A julgadora ponderou que a atividade de risco exige boas condições do veículo, a fim de que falhas mecânicas não prejudiquem a habilidade e a segurança. E, no caso, a empresa não comprovou que realizava as revisões periódicas dos itens básicos de segurança da motocicleta, fazendo com que prevaleça a afirmação de que o primeiro acidente ocorreu por travamento da corrente, devido à falta de manutenção e, o segundo, por derrapagem de pneu em precário estado de conservação. "Esses fatos afastam a tese de exclusão da responsabilidade da empregadora por fato de terceiro, culpa exclusiva da vítima ou força maior", ressaltou a julgadora. E explicou: "Ainda que a aquaplanagem ocorrida no segundo acidente tenha a chuva como uma das causas, o mau estado do pneu desponta como fator preponderante na dinâmica do acidente, pois o autor não contava com meios adequados para a frenagem segura. A chuva é evento previsível durante a condução de veículos e, portanto, não pode ser caracterizada como motivo de força maior quando possível evitar as adversidades por ela provocadas. Por não se tratar de fato inesperado, incumbia ao empregador prevenir colisões com o adequado acompanhamento das regulares condições da motocicleta. Incide o comando do artigo 501, § 1º, da CLT, que assim enuncia: "a imprevidência do empregador exclui a razão de força maior".

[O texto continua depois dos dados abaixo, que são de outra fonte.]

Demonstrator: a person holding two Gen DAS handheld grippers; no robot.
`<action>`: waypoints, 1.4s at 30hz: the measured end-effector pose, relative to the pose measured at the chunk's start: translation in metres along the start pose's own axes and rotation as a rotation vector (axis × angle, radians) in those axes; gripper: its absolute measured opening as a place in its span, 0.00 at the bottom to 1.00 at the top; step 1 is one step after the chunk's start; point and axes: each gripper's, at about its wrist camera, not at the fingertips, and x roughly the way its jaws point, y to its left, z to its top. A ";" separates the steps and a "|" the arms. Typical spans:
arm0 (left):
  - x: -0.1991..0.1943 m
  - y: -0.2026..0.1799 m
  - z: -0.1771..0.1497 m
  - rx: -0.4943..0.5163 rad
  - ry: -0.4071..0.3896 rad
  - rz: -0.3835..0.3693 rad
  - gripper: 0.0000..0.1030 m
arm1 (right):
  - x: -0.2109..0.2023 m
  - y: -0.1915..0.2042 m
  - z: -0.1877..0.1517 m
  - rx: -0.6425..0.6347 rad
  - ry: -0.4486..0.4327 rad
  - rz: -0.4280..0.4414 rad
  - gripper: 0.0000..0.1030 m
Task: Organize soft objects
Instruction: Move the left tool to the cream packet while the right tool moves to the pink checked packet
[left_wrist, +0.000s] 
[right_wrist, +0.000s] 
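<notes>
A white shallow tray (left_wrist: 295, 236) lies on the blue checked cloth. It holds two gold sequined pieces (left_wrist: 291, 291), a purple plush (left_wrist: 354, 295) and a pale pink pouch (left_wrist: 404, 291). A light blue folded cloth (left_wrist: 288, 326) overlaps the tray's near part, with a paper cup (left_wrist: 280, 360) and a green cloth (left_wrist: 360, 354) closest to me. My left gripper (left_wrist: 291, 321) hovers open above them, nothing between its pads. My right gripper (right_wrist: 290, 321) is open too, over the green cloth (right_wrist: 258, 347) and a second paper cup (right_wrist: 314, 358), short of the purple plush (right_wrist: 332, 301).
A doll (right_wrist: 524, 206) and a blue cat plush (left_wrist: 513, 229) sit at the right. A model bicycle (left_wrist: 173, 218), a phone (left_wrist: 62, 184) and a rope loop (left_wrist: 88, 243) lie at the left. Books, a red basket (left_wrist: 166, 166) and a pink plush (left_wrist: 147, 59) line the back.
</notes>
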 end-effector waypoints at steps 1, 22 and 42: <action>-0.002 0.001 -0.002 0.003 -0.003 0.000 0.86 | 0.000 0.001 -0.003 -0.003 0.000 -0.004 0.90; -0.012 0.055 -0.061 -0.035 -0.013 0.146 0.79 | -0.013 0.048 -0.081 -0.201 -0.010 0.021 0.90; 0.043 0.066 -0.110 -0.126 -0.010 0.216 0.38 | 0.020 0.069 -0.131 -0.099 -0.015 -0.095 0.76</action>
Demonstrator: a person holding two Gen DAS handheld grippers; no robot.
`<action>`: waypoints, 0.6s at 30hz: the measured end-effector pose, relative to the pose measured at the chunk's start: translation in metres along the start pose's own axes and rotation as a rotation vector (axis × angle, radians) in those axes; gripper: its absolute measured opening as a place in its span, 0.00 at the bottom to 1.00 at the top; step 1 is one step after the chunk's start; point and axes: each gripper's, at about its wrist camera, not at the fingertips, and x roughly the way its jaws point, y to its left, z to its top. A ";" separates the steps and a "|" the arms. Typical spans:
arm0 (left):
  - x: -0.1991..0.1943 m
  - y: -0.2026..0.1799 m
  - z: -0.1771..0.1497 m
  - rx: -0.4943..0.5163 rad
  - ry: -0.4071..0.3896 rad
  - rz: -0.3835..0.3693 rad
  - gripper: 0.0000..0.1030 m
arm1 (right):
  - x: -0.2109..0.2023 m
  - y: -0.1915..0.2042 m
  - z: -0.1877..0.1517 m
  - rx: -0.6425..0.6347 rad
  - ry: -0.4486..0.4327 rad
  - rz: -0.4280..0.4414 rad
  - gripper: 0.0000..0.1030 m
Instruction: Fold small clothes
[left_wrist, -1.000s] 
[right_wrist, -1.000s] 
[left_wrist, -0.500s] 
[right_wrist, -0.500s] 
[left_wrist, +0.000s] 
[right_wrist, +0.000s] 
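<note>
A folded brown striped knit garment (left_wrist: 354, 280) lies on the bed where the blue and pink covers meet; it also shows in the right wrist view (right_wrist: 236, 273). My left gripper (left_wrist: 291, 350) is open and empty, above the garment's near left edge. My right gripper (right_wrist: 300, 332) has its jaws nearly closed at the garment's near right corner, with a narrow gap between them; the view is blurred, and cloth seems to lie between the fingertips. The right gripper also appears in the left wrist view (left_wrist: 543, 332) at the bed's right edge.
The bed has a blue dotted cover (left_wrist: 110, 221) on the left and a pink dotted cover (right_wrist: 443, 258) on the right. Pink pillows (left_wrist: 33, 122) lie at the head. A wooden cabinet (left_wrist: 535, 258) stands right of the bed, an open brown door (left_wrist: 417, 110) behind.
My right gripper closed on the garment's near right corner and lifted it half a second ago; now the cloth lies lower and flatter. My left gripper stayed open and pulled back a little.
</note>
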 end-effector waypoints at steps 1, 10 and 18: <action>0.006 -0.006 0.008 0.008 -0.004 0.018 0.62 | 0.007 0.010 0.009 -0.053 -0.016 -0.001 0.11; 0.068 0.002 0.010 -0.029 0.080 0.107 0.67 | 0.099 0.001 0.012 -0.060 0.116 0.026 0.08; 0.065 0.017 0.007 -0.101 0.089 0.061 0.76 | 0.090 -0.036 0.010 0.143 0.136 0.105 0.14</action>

Não passou despercebido pela desembargadora o fato da empresa nem mesmo ter demonstrado que entregava ao reclamante as vestimentas de proteção para os motociclistas. Além do mais, o reclamante era capacitado para a função de estoquista e a incumbência de fazer entregas caracteriza desvio de função, sem o adequado treinamento, orientação e instruções necessárias a minimizar os riscos da atividade, o que, segundo a relatora, torna ainda mais reprovável a atitude da empregadora.
Por tudo isso, concluiu-se pela obrigação da empresa de reparar os danos sofridos pelo reclamante. E, apesar da perícia não ter constatado incapacidade de trabalho, ressaltou a julgadora que a simples existência das lesões decorrentes dos acidentes basta para demonstrar o abalo moral do trabalhador, ofendido em sua integridade física, o que certamente lhe trouxe preocupações, angústia, dor e sofrimento. Quanto ao dano estético, segundo a desembargadora, ele também esteve presente no caso, como resultado da diminuição da harmonia corporal do reclamante, já que as quedas de motocicleta lhe deixaram cicatrizes no braço esquerdo e na região dorsal, "profundas e expressivas", conforme se demonstrou por fotografias. "O bem protegido, no caso, não é a beleza, valor relativo na vida cotidiana, mas a regularidade, ou normalidade do aspecto de uma pessoa; busca-se reparar o fato de que o ser humano, vítima de qualquer alteração física, se veja como alguém diferente ou inferior, diante da curiosidade natural dos outros, nas suas relações", destacou a relatora. Por fim, ela acrescentou que não há impedimento legal para a cumulação do dano moral e do dano estético, nos termos da súmula 387 do STJ. O entendimento da relatora foi acompanhado pelos demais julgadores da Turma.